** Records for the task **
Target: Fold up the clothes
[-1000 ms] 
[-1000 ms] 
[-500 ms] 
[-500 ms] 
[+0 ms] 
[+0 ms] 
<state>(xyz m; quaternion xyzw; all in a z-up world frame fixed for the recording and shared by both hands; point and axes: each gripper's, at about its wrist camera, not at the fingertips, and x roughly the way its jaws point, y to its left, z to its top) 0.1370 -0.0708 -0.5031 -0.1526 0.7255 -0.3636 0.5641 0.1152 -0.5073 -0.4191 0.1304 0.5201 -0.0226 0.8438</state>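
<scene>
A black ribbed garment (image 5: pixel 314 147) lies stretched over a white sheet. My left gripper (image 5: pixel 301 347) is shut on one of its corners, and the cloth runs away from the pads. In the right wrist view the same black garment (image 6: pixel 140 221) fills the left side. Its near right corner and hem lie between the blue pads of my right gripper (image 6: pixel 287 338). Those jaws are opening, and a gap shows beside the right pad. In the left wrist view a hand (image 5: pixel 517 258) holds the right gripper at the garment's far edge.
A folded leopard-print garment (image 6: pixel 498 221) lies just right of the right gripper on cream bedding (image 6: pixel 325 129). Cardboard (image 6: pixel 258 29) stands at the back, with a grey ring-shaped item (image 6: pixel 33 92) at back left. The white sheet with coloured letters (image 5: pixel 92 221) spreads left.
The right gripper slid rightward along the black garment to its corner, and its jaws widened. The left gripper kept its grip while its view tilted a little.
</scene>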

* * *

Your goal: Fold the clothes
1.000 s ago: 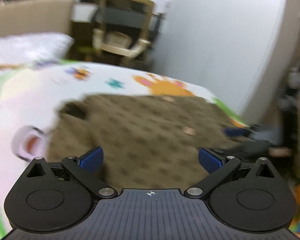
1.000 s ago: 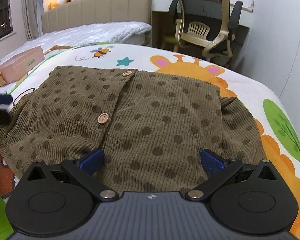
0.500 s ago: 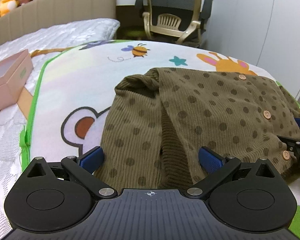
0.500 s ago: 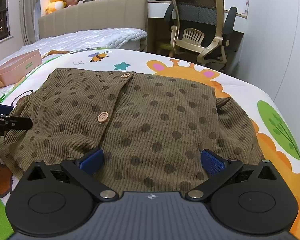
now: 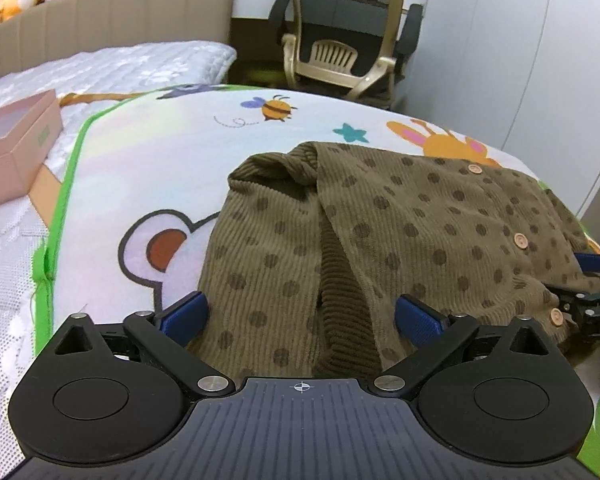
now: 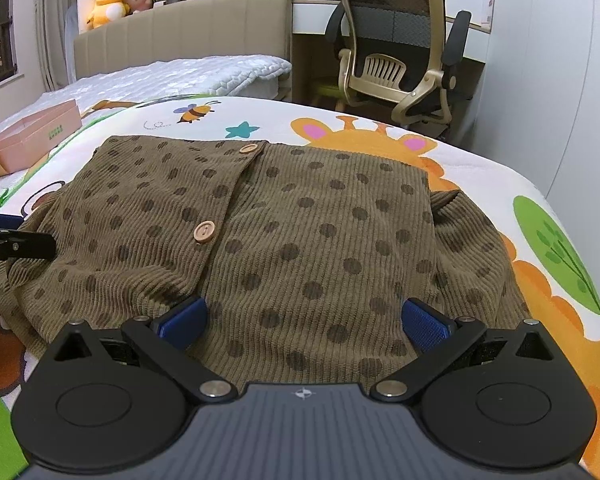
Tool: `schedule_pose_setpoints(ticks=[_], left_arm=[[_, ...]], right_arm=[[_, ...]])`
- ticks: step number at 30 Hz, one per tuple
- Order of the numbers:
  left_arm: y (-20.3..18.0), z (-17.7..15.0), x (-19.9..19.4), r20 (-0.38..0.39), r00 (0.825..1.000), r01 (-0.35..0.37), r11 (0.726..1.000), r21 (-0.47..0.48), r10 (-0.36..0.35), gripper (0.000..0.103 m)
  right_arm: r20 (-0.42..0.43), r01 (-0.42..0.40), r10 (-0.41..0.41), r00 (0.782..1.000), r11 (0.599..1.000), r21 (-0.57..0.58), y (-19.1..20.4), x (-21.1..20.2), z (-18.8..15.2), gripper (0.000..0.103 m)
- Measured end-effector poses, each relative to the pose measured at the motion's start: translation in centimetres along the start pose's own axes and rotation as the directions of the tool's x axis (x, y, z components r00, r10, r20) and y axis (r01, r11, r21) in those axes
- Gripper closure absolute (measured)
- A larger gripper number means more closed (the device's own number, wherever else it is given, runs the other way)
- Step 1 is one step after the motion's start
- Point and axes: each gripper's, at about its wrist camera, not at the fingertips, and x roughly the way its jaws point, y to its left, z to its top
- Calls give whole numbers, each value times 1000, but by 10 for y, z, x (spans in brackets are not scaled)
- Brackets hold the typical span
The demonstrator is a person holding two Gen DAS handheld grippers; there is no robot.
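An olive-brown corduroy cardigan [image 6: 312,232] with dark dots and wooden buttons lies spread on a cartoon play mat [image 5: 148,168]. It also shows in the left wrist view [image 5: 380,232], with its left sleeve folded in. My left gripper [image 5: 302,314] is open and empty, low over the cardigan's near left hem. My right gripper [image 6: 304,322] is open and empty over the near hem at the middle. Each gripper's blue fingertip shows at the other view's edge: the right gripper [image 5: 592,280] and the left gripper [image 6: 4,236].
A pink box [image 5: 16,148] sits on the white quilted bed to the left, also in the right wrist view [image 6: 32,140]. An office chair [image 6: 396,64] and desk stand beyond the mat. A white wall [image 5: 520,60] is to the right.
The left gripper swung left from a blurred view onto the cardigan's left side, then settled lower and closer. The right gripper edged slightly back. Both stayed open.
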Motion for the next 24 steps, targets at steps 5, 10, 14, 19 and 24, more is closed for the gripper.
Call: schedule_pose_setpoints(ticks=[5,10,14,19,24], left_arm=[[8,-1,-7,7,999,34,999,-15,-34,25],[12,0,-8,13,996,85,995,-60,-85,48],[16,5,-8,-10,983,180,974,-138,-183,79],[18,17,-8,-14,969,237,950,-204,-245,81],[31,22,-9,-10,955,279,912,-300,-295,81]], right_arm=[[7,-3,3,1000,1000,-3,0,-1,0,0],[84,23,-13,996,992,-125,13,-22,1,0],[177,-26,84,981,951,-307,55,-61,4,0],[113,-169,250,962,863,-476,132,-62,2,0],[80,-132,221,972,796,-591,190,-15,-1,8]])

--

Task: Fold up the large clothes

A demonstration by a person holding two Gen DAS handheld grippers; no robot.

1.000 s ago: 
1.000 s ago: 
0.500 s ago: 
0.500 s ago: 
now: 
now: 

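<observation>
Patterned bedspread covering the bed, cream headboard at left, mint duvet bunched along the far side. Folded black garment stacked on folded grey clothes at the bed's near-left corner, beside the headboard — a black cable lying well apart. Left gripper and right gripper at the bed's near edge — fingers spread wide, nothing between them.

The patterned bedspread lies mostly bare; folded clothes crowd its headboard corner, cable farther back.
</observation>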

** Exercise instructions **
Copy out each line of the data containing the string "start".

** Result of this task **
- Measured end-effector poses, each relative to the pose measured at the motion's start: translation in centimetres along the start pose's own axes and rotation as the directions of the tool's x axis (x, y, z components r00, r10, r20) and y axis (r01, r11, r21) in those axes
- Step 1 is one step after the motion's start

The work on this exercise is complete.